Saturday, 13 October 2012

Conan And Marius

There are some similarities between these characters but also what a contrast! Both were fearsome soldiers and neither was created by Poul Anderson. Conan was an already established fantasy hero. Marius was a really existent historical figure.

Conan is the central character of a novel whereas Marius is discussed by characters in a novel and a short story. Marius, good at soldiering and at nothing else, made the mistake of going into politics and causing chaos whereas Conan, disliking states, preferring barbarism to civilisation, had the good sense to stay with what he was good at. I understand that later in this multi-authored series Conan does become a king but I imagine that this involves one-man rule of a small kingdom with popular assent, a very different proposition from electoral office and power politics in the growing, soon to be imperial, Roman state.

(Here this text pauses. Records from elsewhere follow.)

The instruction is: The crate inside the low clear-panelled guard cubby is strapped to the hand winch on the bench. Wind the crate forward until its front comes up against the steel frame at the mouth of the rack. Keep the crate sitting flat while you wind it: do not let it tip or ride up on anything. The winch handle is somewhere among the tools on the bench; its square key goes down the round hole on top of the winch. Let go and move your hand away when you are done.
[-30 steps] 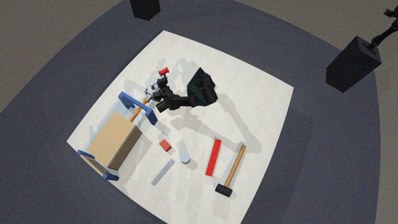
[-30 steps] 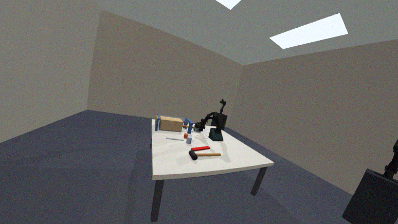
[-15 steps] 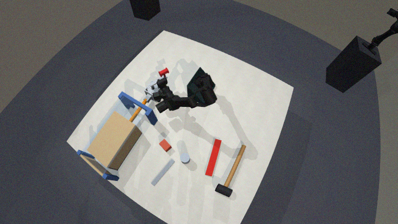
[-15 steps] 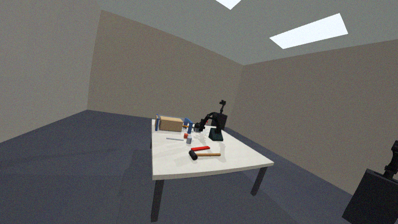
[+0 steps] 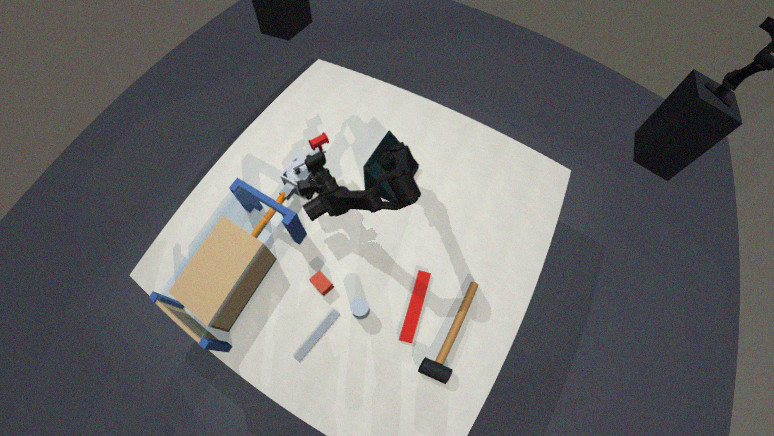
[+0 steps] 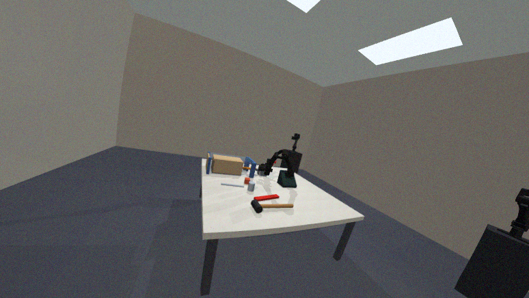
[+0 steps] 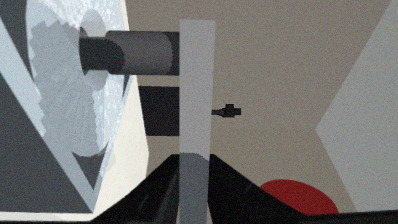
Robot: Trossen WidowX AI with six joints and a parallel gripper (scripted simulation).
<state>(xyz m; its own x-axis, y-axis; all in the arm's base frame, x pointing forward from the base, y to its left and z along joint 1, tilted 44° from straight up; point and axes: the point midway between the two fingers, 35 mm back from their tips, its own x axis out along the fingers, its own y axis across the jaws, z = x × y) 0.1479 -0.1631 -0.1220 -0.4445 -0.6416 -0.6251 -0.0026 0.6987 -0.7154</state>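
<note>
The tan crate sits flat inside the clear-panelled cubby, with a gap between its front and the blue mouth frame. An orange strap runs from it through the frame to the silver winch. My gripper is shut on the grey bar of the winch handle over the winch. The handle's red knob points away from the winch. Its dark key lines up with the round hole in the wrist view; how deep it sits is unclear.
An orange-red block, a grey cylinder and a light grey bar lie beside the cubby. A red bar and a mallet lie farther from it on the bench.
</note>
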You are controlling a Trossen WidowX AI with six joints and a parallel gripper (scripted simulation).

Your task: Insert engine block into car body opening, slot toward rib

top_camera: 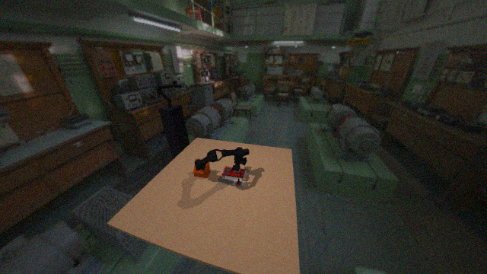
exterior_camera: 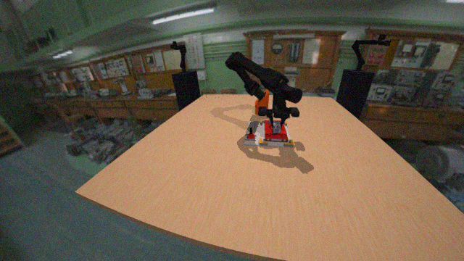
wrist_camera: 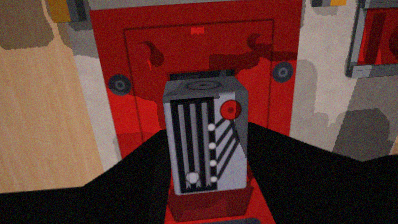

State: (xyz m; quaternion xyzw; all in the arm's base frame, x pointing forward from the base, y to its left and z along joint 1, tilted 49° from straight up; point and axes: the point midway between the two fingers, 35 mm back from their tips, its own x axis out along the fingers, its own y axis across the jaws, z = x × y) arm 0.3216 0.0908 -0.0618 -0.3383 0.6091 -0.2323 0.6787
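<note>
My gripper (top_camera: 236, 169) (exterior_camera: 278, 122) (wrist_camera: 206, 135) points down and is shut on the engine block. The block (exterior_camera: 277, 127) (wrist_camera: 195, 135) is grey, with dark grooves and a red disc on the face toward the wrist camera. It stands between the black fingers at the opening in the red car body (top_camera: 228, 172) (exterior_camera: 270, 136) (wrist_camera: 150, 17). A dark strip of the opening (wrist_camera: 200, 76) shows just beyond the block's top in the wrist view. The block hides the rest, so its depth is unclear. I cannot make out the slot side or the rib.
The car body sits on a white and grey base (exterior_camera: 259, 136) (wrist_camera: 100, 135) with yellow corner pieces. Beside it, a small red part (top_camera: 238, 182) (exterior_camera: 251, 136) has a dark upright piece. The arm's orange mount (top_camera: 202, 171) (exterior_camera: 262, 104) stands on the wooden table (top_camera: 213, 221) (exterior_camera: 232, 203).
</note>
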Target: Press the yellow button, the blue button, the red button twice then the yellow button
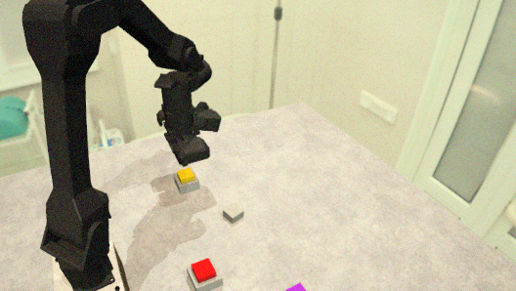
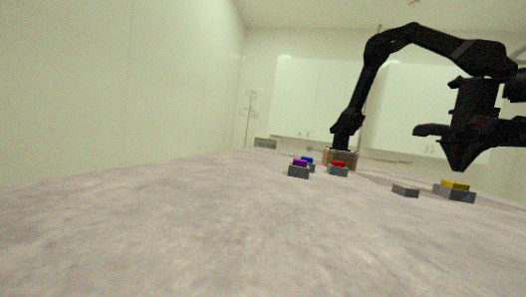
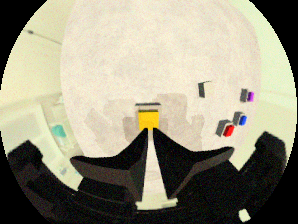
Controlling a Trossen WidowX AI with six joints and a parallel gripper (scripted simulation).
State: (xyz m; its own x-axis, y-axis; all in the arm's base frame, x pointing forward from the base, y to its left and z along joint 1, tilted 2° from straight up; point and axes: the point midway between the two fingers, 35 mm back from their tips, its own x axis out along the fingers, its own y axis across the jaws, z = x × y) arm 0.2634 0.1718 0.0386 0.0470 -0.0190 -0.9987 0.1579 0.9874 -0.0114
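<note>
Yellow button [image 1: 186,175] [image 2: 454,184] [image 3: 149,120] = landmark, 1st on the list. Top view: claw [image 1: 186,163] [image 2: 458,170] [image 3: 149,129] hangs just above yellow, tips pressed together w/ nothing pinched. Yellow's cap stands proud of its grey base, so not pushed in rn. Grey block [image 1: 233,213] [image 2: 405,190] [image 3: 204,89] sits near yellow, apart from it; red button [image 1: 203,270] [image 2: 338,163] [image 3: 228,130] farther off, purple button [image 1: 296,288] [image 2: 300,162] [image 3: 250,96] farther still, cut by the frame edge.

Exterior view: small gap btwn tips & yellow, i.e. no contact. Blue button [image 2: 307,159] [image 3: 243,120] is well apart from yellow, behind purple; red, blue & purple caps all up too.

Wrist view: yellow dead ahead of the tips; block, red, blue & purple all off to yellow's right in this view.

Progress: caps spring back, so pics alone can't prove a count. Prob. at step 1, nothing done — blue, red x2, yellow again then left after this press. Could also be the last yellow, can't rule out. Purple + block = hands off.
</note>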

Marius, a general, rallied Romans and annihilated barbarian invaders. Conan, a barbarian, inspired rebels who annihilated imperial invaders. Conan also performed the cinematic feat of swinging on a rope to attack his enemies from behind. Only in Poul Anderson's works is it possible to read both an assessment of the historical Marius' military and political careers and an addition to the fictitious Conan's military exploits.


David Birr said...

"...Conan does become a king but I imagine that this involves one-man rule of a small kingdom ..."

Ummm, not quite. Conan seized the throne of Aquilonia, and as his creator, Robert E. Howard, put it: "But the proudest kingdom of the world was Aquilonia, reigning supreme in the dreaming west."

Sean M. Brooks said...

Dear Mr. Birr and Paul:

I would like to the attention of both you Poul Anderson's essay "On Thud and Blunder," to be found in the collection FANTASY (Pinnacle Books, 1981). The bits I have in mind applicable to Conan are on page 166: "Can Gnorrts [a fictional barbarian created by Anderson to use as an analogy for bad heroic fantasy] truly seize the throne? He'll have to have an acquiescent majority, at the very least; else his regime won't last an hour." And, in the next paragraph: "Howard could make Conan's accession reasonably plausible."

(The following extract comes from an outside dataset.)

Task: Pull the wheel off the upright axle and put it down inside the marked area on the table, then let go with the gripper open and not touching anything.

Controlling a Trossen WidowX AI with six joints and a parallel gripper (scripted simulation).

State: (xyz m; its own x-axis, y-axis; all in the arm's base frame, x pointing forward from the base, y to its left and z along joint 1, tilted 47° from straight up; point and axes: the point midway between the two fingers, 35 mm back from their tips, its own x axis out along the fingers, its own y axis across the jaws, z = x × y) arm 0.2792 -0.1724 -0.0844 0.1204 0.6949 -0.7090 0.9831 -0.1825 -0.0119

Anderson's argument was that politics is not simple and that no barbarian was ever likely to impose a lasting over a civilized nation unless he could somehow be accepted by the conquered as legitimate. The Merovingian founder, Clovis I, succeeded in post Roman Gaul because he was able to become accepted by the Gallo-Romans. Whereas, the Vandals, Visigoths, and Ostrogoths eventually failed because they were not accepted by many of the conquered Romans as legitimate rulers.